With states and communities having taken steps to close businesses and order residents to stay at home, business closures are shrinking the supply of child care programs at a time when essential service workers need them most. BPC’s recent national poll with Morning Consult shows that home-based child care, also known as family child care, is most likely to remain open. Home-based child care programs cannot shoulder caring for children in a public health crisis alone. This resiliency warrants investment by state policymakers. It is also imperative that state policymakers finance home-based child care strategies now to begin preparing for the future of child care.
The reasons many home-based child care providers remain open are complex. With the smallest profit margin of all child care program types, home-based child care programs face significant financial pressure to keep their doors open. At the same time, home-based child care offers an advantage. Serving small groups of children, and often the same children, in a residential setting, home-based child is an ideal setting for families cautious of large gatherings in congregate care. In a recent BPC-Morning Consult poll, parents shared that their primary concern when considering returning their children to a formal child care setting is exposure to COVID-19 (75%); a higher concern than the affordability of child care (46%) or the likelihood their program of choice will be open (47%). This parental concern is unlikely to recede. As Harvard University researchers found that social distancing practice may need to continue until 2022, small home-based child care programs are a valuable option for communities as they gradually re-open their economies in future months.
Particularly, states need to fund networks of home-based child care programs using the $3.5 billion for the Child Care and Development Block Grant in the CARES Act. Unless organized through a formalized system, supporting home-based child care programs efficiently is a significant challenge. Home-based child care programs operate independently from one another, making it costly to deploy resources quickly. Models that build networks—including shared service networks, staffed family child care networks, and Early Head Start-Child Care Partnerships—create economies of scale and open gateways for state policymakers to directly access multiple home-based child care programs at once. Network structures are flexible to community need, yet they all centralize operational functions including recordkeeping, professional development resources, as well as supporting peer-to-peer interactions, creating economies of scale for home-based child care programs. For example, a new resource from Opportunities Exchange defines the potential components for staffed family child care networks. A cost estimation tool developed by the Administration for Children and Families within the Department of Health and Human Services provides an accessible resource for states to quickly determine what level of investment is needed.
In addition to efficiencies, networks also provide a mechanism for states to equitably include home-based child care in the same resources and feedback loops offered to larger center-based child care programs.
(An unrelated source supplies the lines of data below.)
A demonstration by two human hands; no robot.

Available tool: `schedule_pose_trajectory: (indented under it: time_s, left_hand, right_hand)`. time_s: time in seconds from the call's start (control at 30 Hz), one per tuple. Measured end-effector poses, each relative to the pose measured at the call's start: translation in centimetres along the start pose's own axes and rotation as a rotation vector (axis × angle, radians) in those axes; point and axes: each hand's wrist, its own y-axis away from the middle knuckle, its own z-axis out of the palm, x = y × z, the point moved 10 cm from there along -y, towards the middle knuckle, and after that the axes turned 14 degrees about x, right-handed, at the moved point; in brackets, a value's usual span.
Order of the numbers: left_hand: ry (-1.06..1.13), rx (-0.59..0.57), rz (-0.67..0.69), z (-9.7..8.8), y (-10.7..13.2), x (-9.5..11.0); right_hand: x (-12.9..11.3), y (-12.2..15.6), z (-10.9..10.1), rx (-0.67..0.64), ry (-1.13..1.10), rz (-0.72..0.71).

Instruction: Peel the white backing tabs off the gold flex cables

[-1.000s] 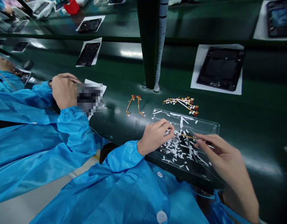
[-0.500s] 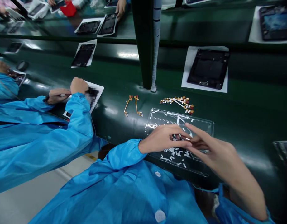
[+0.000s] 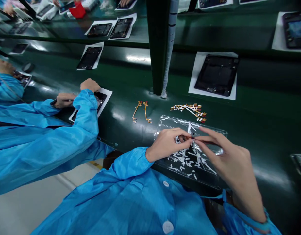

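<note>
A: What's on the left?

B: Another person's arm in a shiny blue sleeve (image 3: 85, 109). It covers much of a flat black device (image 3: 101, 98) on white paper (image 3: 107, 94), so I can't see that well.

A: And next?

B: Two thin, bendy orange strips with red tips (image 3: 145, 112) lie on the shiny dark green table (image 3: 123, 137). They run from near to far. The red tips point away from the person, and the near ends spread apart.

A: The left hand (image 3: 165, 143)?

B: It comes in from the left, back up. Its thumb and pointing finger nearly meet, pinching a tiny dark piece (image 3: 192, 138).

A: Which way does the piece point?

B: I can't tell. Fingertips hide nearly all of it. It's above a clear plastic tray (image 3: 201, 178), right between both hands.

A: What's in the tray?

B: Lots of little white scraps (image 3: 183, 160). The hands hide some. Behind it, a pile of orange and white strips (image 3: 188, 108) lies mostly sideways, red ends right. They overlap, so I can't count them.

A: And the right hand (image 3: 230, 158)?

B: It reaches in from the right. Its thumb and one finger pinch the same piece, and the pointing finger is lifted. The other fingers are hard to see.
</note>
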Motion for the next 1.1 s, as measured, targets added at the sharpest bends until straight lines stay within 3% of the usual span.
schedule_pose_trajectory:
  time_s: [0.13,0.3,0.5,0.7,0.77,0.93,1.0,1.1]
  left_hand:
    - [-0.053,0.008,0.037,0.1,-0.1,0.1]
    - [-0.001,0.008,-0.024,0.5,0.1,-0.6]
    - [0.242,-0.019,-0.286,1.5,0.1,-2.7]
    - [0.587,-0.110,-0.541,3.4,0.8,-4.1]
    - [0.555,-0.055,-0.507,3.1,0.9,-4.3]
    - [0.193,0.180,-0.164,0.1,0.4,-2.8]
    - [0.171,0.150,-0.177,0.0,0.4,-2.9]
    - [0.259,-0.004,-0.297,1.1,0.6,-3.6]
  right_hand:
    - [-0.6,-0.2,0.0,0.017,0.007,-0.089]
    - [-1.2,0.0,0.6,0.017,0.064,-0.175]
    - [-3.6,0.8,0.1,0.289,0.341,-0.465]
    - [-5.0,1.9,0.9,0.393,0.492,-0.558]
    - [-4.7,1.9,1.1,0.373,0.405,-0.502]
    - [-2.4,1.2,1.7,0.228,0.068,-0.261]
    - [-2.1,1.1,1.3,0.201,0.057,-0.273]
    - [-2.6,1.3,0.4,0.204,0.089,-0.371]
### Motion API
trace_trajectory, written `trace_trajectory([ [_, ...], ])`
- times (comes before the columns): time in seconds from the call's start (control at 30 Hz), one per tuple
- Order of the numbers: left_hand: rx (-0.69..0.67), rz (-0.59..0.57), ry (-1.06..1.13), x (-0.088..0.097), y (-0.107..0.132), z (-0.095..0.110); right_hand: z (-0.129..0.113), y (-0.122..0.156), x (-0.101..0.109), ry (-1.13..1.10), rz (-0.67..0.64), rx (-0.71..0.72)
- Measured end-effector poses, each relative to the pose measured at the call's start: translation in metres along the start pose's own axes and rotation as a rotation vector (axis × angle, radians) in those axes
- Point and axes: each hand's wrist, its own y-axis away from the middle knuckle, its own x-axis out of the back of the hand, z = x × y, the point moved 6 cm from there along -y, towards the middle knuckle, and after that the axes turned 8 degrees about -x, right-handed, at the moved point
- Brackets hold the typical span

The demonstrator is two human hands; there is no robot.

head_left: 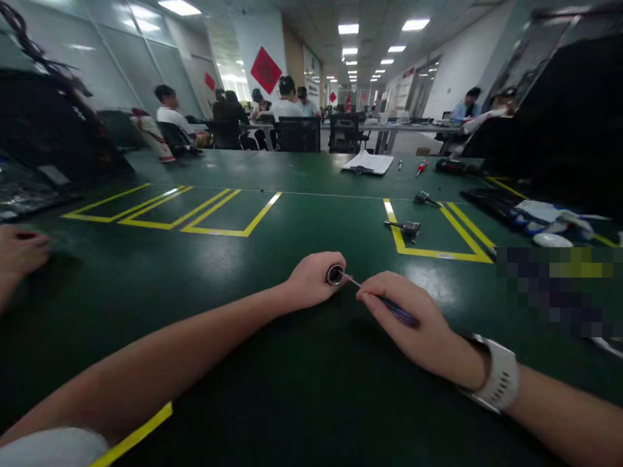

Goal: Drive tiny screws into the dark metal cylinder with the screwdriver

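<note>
Near the middle of the green table, my left hand (314,280) is wrapped round a small cylindrical metal part (335,275), its round open end turned toward me. My right hand (406,318) pinches a screwdriver (400,312) by its dark bluish handle. The thin shaft points left, and its tip reaches the mouth of the metal part; whether it touches the inside I cannot tell. Most of the part's body is hidden by my left fingers. Beyond my right hand, a small dark metal piece with a shaft (406,227) lies inside a yellow tape outline (438,255).
A second metal piece (427,199) lies farther back. Behind are a clipboard with paper (368,162), a red-handled tool (421,167) and a dark tool (457,167). Gloves (549,217) and a white round object (553,240) sit at right. Another person's hand (22,256) rests at far left.
</note>
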Motion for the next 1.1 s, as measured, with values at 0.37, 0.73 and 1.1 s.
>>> trace_trajectory([
  [0.37, -0.058, -0.006, -0.076, 0.000, 0.000, 0.005, 0.000, 0.000, -0.006, -0.037, -0.134, -0.014],
  [0.73, -0.076, -0.035, -0.101, 0.000, -0.002, 0.007, 0.007, 0.001, 0.002, -0.078, 0.000, -0.152],
  [1.1, -0.127, -0.005, -0.053, 0.003, 0.000, 0.012, 0.041, 0.001, -0.006, -0.730, -0.014, -0.531],
])
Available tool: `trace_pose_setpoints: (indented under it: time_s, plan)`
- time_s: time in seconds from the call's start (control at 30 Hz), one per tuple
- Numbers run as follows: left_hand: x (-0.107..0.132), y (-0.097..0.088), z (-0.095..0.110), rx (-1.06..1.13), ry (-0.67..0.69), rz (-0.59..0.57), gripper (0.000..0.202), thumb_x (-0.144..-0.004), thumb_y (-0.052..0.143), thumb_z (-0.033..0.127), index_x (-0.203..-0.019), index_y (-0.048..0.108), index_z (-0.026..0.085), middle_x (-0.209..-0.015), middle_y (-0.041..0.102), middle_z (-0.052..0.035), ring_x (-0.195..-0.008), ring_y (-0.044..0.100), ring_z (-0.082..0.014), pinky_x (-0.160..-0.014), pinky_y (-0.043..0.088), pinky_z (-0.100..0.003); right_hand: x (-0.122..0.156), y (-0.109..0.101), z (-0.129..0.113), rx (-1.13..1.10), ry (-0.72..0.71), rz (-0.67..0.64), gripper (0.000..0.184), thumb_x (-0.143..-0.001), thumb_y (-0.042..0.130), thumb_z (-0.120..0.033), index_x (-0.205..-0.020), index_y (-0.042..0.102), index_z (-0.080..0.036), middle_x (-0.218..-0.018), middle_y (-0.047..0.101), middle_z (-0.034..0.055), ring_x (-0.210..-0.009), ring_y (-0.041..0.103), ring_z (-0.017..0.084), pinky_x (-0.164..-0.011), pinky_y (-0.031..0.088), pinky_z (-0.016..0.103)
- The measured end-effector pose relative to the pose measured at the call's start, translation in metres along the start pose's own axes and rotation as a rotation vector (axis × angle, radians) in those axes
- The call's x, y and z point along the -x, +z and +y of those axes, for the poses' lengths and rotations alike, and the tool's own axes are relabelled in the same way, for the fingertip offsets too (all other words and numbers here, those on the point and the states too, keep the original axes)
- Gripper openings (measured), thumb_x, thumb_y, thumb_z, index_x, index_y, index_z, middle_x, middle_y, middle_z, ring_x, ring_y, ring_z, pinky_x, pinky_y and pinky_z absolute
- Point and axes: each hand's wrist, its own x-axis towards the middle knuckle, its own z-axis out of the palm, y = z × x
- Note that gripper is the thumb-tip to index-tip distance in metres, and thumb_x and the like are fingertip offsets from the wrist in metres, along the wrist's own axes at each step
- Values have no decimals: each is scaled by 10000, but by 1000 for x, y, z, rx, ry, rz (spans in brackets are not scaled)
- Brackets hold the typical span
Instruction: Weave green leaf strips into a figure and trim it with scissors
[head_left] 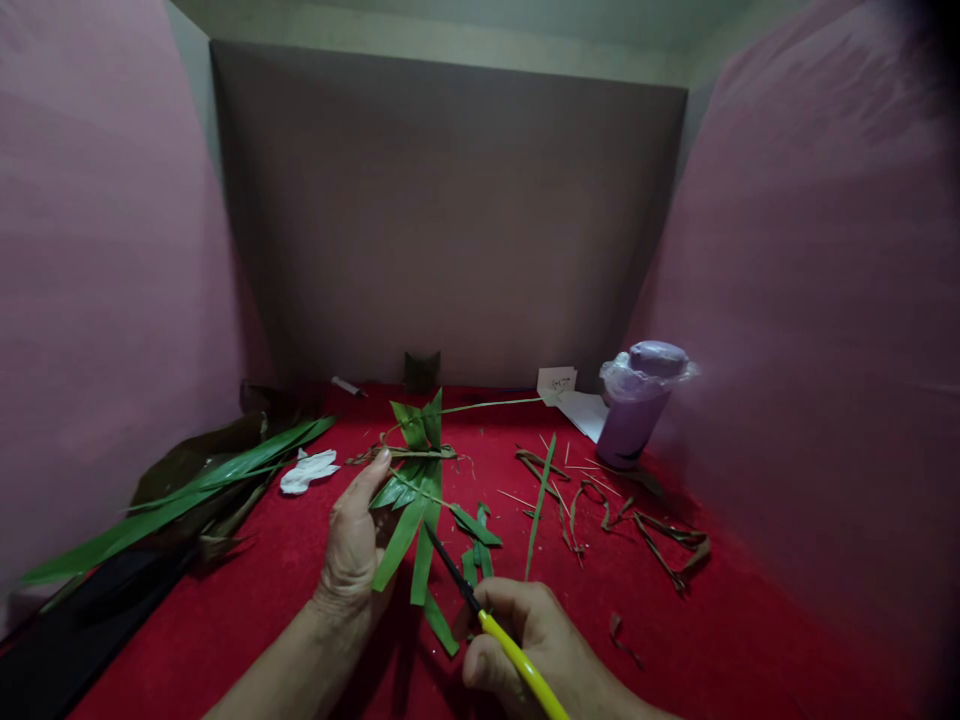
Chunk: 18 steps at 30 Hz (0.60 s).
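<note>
My left hand (pixel 352 540) is closed on a figure folded from green leaf strips (pixel 409 487). Its thumb lies along the left side, and brown dried strands (pixel 420 453) cross the upper part. Pointed leaf ends stick up at the top; long flat strips hang below. In my right hand (pixel 529 640) is a pair of scissors (pixel 517 655) with a yellow handle and dark, narrow blades. The blade tip is at the hanging strips; whether it touches them I cannot tell. Cut green leaf pieces (pixel 478 545) lie just right of the figure.
Long green leaves (pixel 217 480) lie on the left beside a white crumpled tissue (pixel 309 470). Thin sticks and dry brown strips (pixel 592 500) are scattered rightward. A purple container (pixel 634 420) topped with plastic stands behind them, near white papers (pixel 577 410). Pink walls flank the red cloth (pixel 562 560).
</note>
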Motion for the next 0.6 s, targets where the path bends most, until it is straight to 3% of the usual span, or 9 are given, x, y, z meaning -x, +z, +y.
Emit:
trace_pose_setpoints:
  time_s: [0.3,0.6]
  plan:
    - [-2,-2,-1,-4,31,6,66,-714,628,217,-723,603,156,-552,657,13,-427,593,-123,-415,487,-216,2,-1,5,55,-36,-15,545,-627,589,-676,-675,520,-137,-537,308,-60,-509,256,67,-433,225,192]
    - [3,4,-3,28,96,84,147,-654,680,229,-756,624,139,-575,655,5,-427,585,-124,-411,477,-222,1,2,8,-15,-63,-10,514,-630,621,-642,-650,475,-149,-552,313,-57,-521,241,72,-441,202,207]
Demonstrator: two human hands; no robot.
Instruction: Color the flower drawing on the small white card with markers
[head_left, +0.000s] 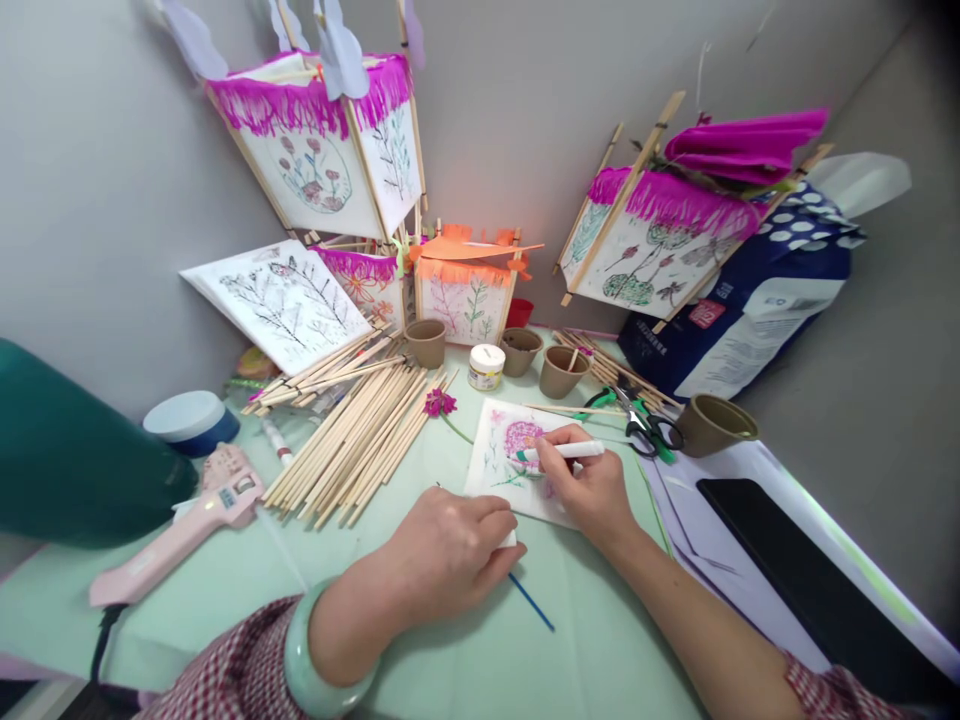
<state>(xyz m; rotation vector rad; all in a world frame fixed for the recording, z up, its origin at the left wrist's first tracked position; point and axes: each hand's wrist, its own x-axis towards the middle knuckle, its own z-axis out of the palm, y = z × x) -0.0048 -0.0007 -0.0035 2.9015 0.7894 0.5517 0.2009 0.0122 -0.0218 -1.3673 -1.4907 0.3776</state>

For home-based child care programs that remain open at this time, networks can assist in distributing health and safety guidelines, cleaning supplies, and personal protective equipment. Networks offer a trusted communication channel, so home-based child care programs can participate in policymaking conversations with state leadership.
Established networks are proving critical at this time. For example, Infant Toddler Family Day Care, a northern Virginia-based home-based child care network, has responded to the public health crisis with an action plan for providers, enrollment assistance for essential service worker parents, and clear health and safety policies to keep children safe. Let’s Grow Kids, a shared service network in Vermont, is supporting emergency loans for child care by covering a $25 membership fee for credit union non-members as well as the first loan payment.
States have an unprecedented opportunity to invest in home-based child care network infrastructure now. This important investment will support the home-based child programs that remain open now as a crucial support for our healthcare, food service, and other essential service worker parents, while shoring up the future of child care.